→ **Goal of the exercise**
Give the listing again word for word, excluding the pictures it contains.

→ **Material provided**
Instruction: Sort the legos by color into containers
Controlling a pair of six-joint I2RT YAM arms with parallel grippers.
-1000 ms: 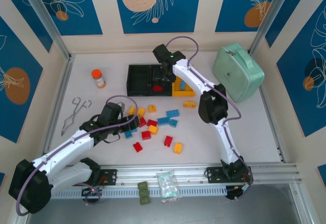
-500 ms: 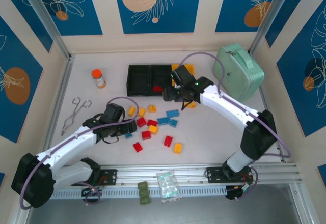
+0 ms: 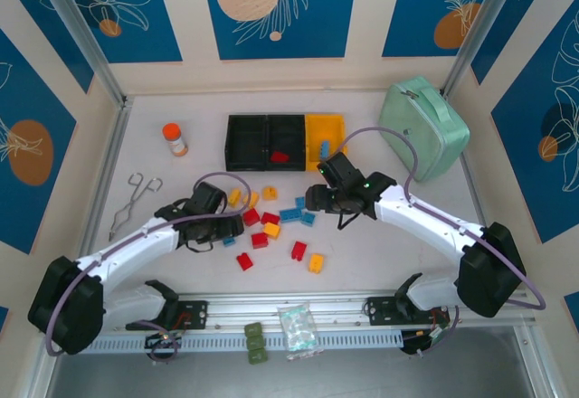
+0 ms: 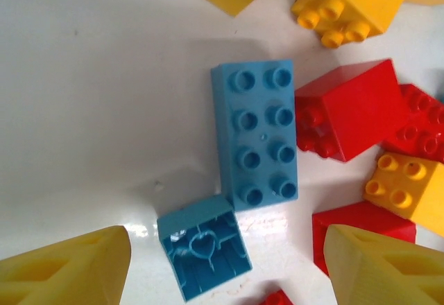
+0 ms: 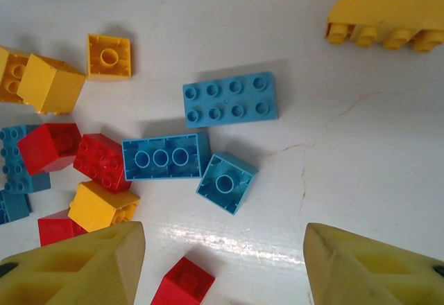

→ **Finished exercise**
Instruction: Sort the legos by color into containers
Controlling a pair of six-joint I2RT YAM arms with parallel grippers.
-1000 ms: 
-500 ms: 
+0 ms: 
+0 ms: 
+0 ms: 

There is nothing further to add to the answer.